Densho Digital Archive
Densho Visual History Collection
Title: Jim Tsugawa Interview
Narrator: Jim Tsugawa
Interviewer: Alton Chung
Location: Portland, Oregon
Date: December 16, 2013
Densho ID: denshovh-tjim_3-01-0019

<Begin Segment 19>

AC: Okay, so you were there through high school, and going through Beaverton High School.

JT: Yeah, Beaverton High School.

AC: And you were the only Japanese American, the only person of color, the only minority there at all in the entire school.

JT: Yes.

AC: And everyone just kind of treated you just like one of the guys?

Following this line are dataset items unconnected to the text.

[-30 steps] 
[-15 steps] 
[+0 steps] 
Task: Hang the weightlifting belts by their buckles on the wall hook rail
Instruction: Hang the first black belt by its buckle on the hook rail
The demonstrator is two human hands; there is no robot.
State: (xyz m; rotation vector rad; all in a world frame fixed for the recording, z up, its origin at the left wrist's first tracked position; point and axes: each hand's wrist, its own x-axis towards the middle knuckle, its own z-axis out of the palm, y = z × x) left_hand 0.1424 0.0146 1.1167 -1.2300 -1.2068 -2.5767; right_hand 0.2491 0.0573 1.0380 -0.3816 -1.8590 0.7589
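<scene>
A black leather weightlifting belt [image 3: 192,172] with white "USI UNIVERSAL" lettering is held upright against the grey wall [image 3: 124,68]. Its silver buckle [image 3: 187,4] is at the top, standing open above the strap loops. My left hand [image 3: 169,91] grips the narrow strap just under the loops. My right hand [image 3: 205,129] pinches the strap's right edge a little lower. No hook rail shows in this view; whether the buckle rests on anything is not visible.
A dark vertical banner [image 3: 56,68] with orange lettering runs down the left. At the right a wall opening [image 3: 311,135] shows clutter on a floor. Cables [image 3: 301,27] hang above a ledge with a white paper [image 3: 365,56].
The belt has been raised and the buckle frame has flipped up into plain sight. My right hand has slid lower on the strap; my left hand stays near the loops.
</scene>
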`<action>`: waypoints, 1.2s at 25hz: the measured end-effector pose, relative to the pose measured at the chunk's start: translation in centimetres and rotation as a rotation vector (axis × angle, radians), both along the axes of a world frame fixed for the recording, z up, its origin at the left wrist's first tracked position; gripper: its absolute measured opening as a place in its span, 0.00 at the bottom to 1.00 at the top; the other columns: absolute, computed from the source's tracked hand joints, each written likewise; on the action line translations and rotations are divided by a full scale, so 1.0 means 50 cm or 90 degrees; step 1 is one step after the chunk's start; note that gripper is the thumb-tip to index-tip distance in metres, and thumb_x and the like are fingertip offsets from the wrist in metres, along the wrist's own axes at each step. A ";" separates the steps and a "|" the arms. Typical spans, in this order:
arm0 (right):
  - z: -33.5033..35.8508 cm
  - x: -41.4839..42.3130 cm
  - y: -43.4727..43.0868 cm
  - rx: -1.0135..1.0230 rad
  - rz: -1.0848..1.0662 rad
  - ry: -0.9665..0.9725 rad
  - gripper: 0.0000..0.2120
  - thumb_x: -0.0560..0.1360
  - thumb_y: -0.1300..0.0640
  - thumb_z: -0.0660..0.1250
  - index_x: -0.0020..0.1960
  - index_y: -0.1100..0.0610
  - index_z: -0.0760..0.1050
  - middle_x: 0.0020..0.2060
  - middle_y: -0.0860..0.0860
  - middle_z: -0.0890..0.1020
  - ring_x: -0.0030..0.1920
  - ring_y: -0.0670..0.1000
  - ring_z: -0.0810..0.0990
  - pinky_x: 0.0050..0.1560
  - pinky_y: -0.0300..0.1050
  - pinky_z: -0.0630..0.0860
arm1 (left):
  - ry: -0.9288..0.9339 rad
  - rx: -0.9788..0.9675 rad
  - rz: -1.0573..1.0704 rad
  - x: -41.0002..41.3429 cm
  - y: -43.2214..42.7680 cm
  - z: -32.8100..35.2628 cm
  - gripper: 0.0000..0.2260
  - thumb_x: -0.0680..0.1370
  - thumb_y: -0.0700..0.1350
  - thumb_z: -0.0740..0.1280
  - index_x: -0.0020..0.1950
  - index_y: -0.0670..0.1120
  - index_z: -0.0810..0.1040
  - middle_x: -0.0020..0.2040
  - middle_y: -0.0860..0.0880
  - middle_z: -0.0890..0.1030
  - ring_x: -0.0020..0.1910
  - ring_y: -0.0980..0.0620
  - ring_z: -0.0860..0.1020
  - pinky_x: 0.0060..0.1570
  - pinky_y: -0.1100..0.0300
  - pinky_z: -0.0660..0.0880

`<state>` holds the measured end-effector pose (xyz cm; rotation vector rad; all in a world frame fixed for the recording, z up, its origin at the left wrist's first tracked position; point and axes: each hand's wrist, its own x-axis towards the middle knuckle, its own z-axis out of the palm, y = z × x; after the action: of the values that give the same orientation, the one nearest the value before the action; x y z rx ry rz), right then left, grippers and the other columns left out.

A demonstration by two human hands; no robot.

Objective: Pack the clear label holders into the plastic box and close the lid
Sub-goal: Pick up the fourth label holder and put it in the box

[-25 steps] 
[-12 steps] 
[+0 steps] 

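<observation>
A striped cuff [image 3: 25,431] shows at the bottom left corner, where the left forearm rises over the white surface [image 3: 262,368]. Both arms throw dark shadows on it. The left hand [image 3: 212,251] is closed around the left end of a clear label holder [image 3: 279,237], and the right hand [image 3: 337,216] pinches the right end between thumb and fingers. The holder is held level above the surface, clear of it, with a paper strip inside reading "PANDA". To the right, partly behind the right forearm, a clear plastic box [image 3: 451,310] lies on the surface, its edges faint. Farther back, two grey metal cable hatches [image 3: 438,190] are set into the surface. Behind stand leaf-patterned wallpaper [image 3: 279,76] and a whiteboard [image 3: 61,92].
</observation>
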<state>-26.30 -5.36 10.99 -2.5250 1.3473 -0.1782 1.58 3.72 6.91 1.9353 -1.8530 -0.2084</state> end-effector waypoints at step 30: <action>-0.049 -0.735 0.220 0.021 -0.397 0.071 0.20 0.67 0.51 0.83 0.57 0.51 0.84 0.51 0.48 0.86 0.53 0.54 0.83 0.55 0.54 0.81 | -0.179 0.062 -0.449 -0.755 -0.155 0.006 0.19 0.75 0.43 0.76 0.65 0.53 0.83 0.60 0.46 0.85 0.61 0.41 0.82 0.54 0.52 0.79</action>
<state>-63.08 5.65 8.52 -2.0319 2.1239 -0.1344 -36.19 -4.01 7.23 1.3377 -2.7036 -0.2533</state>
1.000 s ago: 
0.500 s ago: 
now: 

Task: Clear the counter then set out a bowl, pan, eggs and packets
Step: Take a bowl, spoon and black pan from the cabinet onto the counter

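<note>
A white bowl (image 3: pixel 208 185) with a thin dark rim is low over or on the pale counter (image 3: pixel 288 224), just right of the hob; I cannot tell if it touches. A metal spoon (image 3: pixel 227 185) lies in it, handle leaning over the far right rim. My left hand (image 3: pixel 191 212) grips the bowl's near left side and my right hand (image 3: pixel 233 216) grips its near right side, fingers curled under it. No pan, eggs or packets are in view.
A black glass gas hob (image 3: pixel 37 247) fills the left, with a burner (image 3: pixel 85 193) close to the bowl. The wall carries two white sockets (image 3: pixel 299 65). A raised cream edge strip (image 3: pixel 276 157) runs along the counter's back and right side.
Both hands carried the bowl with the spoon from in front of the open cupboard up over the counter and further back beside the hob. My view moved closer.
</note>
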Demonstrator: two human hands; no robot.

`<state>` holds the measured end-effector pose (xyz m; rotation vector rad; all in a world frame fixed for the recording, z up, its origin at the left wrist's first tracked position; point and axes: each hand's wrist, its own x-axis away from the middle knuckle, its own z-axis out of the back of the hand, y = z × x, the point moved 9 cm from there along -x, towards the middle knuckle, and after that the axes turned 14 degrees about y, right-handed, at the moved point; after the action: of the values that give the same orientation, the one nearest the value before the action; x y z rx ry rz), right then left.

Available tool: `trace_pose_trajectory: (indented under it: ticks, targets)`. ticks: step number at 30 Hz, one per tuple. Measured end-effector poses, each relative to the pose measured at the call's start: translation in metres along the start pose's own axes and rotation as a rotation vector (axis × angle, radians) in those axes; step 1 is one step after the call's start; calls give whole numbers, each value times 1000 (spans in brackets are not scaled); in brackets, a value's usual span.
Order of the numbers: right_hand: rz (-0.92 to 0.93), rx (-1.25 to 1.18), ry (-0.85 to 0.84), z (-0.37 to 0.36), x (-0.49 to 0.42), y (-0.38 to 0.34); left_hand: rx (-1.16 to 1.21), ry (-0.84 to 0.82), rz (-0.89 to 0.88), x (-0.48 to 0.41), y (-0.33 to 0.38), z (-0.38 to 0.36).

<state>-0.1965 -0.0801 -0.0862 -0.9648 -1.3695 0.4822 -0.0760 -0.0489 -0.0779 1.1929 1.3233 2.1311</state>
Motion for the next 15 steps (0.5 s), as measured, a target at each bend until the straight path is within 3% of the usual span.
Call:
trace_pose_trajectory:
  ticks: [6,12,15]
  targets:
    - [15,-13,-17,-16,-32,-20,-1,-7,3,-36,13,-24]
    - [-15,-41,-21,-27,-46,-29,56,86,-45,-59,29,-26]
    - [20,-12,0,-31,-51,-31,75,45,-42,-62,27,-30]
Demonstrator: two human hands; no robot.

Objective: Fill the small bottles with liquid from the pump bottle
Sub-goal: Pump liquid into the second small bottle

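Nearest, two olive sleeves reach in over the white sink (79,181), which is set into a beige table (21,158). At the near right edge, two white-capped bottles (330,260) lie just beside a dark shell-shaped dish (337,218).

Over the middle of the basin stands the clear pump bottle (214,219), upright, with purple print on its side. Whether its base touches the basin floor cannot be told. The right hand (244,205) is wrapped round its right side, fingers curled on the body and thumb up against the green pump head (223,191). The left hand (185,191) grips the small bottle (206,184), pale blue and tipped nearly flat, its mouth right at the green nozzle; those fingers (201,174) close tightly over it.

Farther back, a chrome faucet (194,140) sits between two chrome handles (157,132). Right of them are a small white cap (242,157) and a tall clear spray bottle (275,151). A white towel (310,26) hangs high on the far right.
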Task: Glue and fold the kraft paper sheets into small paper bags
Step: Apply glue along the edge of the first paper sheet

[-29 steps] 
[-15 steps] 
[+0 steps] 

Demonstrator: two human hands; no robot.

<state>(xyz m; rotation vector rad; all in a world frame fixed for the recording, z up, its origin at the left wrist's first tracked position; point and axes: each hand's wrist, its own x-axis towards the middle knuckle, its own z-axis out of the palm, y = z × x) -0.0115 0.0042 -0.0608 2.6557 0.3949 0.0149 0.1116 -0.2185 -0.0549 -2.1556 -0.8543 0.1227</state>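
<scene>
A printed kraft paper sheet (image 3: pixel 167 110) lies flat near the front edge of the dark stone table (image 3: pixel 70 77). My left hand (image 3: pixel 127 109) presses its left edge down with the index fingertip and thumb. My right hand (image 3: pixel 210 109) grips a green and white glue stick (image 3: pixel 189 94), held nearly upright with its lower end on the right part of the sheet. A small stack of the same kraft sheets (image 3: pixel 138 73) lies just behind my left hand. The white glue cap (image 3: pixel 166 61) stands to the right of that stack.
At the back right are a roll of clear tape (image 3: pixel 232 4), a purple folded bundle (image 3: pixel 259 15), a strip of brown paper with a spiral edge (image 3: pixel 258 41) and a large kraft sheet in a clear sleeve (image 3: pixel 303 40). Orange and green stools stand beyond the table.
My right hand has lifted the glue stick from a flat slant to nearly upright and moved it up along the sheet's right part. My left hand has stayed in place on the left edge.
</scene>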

JT: Yeah, one of the guys.

AC: Did you go on dates in high school?

JT: Well, yeah, I did. Most of the time the girls accept, Caucasian, and I could go, there was this one gal that I dated, my buddy would have go to up and pick her up and bring her out to the car and then take off to a dance or whatever, I don't think her parents enjoyed Japanese Americans. But the rest of them, they were just very nice, the girls were. So yeah, I dated a few.

AC: So how did that make you feel when you had to go send your friend to go pick up your date?

JT: That was really different.

AC: How did you even figure that out?

JT: I don't know how we did. Her name was Shirley Siverson, I remember. She was a little short, cute little girl.

AC: And so you liked each other, and yet you knew that you couldn't go to the house.

JT: I couldn't go to the house.

AC: And your friend was okay with saying, "Fine, I'll go get her"?

JT: Yes. And then going back to the eighth grade there, and we lived on Laidlaw, and the grade school must have been maybe two miles away. So I used to ride my bike to school, or walk to school, and then pretty soon I got to meet this lady just about, oh, maybe two blocks from where we lived, and she had a daughter, and she would drive her daughter to school, so they let me ride with them. But otherwise, I had to walk. Then when I hit high school, yeah, I had to walk to, oh, god, about half a mile to a bus a stop to catch the bus to go to school. And then after practice, football, thumb your way, you could get to Cedar Mill, it was pretty easy. At those times, women picked you up, girls picked you up. And then from there, on West Union road, it was a little harder to get rides. And then the area that I lived on, Laidlaw, there was no cars that came there. So that was about a, three quarters of a mile walk to get to the house.

AC: So how long would it take you to get to school, and how long would it take you to get home from practice?

JT: Probably practice, probably forty-five minutes, hour, get out to Cedar Mill, Cedar Hills Boulevard, hitchhike. Then let's see, sophomore year, god, I think sophomore year, some senior would pick me up. Dick Hesselgesser would pick me up every morning to go to school.

AC: Was he a friend of yours?

JT: He was a friend, he was a senior, and he was a football player and so he would pick me up and take me to school. That's right. My sophomore year, Henry, my brother Henry, bought a house in Cedar Mills, so we had a house there.

AC: So tell me about that house.

JT: That house was a cold bugger. God almighty, in the wintertime, there was no heat that went up into the bedrooms. And I guess that was just an oil heating system, no, the rooms upstairs got heated. There were, what, four bedrooms upstairs, and a makeshift shower downstairs. That was kind of cold outside there, but we did have a shower. And we lived there for, yeah, my freshman, sophomore, junior, senior year, yeah. I mean, my sophomore, yeah.

AC: Did it have an indoor toilet?

JT: Oh, yeah, we had an indoor toilet. [Laughs]

AC: So it sounds like through high school you really bonded with the members of your sports teams. They really took care of you.

JT: Oh, yeah. In fact, Alton, just last Wednesday, last Wednesday, the guys that I ran around with, seven of us, we got together for lunch with wives. But of the seven, two are deceased now, but we still get together. The guys, maybe once every two months, we have lunch together, and then try to have the wives get together. So we've really been pretty closely bonded together.